There was little ambiguity on the likely outcome of the next two meetings. “Most” officials said 50bps increases will “likely be appropriate.” Markets have priced that as a near certainty, even as a weak run of data and comments from Raphael Bostic prompted traders to reassess the balance of risks for the September meeting.
There was a nod to “risk-management considerations” in the May minutes, which could be interpreted however you like. If you’re hoping the Fed blinks, you could read it as lip service to the possibility that a loss of economic momentum may warrant a less aggressive policy bent as summer melts into autumn. It could also mean inflation realities might require an even more forceful response.
The following paragraph, excerpted from the account of the meeting, is somewhat difficult to square with the Committee’s measured, 50bps cadence:
Inflation pressures were evident in a broad array of goods and services. Various participants remarked on the hardship caused by elevated inflation and heightened inflation uncertainty—including by eroding American families’ real incomes and wealth and by making it more difficult for businesses to make production and investment plans.

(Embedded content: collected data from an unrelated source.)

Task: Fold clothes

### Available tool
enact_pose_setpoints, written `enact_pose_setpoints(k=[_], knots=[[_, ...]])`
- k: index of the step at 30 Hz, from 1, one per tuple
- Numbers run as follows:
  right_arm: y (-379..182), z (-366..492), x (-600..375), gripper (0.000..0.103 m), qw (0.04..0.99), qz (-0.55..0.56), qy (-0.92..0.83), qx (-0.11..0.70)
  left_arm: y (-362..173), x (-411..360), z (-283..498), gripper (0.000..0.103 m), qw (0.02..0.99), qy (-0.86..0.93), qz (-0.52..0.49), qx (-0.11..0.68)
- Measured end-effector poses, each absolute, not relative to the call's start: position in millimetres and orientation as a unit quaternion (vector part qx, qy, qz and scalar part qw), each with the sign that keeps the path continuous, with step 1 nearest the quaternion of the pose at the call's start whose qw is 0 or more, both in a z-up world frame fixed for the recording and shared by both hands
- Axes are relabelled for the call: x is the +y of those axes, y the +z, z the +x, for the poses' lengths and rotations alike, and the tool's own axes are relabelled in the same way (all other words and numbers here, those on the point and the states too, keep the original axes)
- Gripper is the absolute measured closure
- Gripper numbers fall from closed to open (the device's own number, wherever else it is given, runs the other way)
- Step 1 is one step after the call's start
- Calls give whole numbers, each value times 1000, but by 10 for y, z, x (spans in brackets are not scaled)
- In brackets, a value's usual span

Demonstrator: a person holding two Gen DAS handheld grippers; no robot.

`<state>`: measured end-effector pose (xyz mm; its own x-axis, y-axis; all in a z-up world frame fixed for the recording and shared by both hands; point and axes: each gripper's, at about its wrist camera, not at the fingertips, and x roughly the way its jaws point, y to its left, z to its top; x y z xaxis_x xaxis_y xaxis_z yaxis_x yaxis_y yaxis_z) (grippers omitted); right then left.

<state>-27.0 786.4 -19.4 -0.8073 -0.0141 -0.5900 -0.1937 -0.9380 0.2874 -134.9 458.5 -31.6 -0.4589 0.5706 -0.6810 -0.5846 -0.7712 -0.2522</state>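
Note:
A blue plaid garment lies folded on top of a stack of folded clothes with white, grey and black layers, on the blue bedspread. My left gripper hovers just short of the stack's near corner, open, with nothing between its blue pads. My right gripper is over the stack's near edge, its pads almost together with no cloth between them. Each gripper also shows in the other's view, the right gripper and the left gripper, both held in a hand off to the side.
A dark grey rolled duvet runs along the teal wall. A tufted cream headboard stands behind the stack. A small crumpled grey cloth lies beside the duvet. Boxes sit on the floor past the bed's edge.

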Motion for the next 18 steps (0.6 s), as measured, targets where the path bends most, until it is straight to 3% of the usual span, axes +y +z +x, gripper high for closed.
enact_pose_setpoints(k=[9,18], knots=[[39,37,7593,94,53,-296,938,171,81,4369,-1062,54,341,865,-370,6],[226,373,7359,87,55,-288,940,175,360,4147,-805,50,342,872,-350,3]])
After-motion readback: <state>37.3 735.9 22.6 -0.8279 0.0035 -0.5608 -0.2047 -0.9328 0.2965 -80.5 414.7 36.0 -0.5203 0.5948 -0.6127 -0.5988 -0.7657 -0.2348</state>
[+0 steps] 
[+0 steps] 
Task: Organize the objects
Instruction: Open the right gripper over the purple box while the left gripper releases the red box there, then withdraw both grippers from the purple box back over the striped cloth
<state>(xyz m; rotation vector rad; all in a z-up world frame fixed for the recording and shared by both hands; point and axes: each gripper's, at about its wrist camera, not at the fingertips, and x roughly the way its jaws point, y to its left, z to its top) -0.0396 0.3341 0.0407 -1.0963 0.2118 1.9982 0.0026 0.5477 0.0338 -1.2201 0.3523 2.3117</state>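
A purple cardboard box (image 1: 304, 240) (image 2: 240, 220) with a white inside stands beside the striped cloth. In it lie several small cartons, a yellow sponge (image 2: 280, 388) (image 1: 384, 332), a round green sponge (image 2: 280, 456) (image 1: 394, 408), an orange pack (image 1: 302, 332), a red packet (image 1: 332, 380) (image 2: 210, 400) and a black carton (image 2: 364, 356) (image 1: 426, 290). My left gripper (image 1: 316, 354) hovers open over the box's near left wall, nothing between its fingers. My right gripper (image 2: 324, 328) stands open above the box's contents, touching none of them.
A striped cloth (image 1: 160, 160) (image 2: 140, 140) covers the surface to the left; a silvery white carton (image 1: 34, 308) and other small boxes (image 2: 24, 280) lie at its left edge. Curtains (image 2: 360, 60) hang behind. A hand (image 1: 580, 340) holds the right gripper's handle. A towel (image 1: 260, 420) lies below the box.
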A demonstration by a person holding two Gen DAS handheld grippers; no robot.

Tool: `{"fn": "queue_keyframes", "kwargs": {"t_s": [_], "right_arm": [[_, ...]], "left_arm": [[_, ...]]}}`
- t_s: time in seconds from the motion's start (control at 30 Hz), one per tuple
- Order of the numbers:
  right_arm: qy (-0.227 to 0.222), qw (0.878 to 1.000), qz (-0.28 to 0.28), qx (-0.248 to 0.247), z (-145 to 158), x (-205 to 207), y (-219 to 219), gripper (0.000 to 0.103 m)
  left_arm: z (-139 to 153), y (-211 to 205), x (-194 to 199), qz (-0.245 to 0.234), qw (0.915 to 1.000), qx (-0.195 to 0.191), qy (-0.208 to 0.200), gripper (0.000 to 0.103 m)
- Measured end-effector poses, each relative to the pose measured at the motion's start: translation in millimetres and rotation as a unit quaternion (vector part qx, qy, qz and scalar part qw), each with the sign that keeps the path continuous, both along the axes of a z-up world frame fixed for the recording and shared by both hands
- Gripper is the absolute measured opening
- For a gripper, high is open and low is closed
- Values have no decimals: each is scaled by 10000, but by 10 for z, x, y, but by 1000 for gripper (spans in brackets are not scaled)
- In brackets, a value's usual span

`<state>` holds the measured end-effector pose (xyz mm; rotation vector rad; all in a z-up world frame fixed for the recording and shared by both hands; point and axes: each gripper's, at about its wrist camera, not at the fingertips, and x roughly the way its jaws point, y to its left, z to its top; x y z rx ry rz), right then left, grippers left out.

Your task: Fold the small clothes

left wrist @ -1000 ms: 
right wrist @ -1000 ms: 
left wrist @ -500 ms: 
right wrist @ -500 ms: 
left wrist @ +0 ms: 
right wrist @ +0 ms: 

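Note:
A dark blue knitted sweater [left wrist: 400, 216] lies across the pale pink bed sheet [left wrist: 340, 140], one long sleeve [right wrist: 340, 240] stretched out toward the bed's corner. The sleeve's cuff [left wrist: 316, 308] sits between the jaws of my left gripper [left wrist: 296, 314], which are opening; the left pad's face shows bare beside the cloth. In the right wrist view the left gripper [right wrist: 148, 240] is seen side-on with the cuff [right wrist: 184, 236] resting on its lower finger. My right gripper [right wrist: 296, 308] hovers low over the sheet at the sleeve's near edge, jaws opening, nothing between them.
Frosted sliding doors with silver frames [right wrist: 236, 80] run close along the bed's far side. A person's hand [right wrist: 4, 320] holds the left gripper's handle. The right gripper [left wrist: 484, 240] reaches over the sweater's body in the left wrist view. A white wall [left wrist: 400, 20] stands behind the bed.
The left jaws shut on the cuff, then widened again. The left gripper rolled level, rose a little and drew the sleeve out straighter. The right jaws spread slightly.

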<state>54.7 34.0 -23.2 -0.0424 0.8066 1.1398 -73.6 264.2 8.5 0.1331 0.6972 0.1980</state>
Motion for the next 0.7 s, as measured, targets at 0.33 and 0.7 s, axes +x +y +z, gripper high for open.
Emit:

They also pointed out that high inflation could impede the achievement of maximum employment on a sustained basis. Participants noted that developments associated with Russia’s invasion of Ukraine, including surges in energy and commodity prices, were adding to near-term inflation pressures. In addition, COVID-related lockdowns in China were likely to disrupt global supply chains, potentially adding further upward pressure on the prices paid by US businesses and consumers. Most participants indicated that their business contacts had continued to report that substantial increases in wages and input prices were being passed through into higher prices to their customers. A few participants added that some of their contacts were starting to report that higher prices were hurting sales.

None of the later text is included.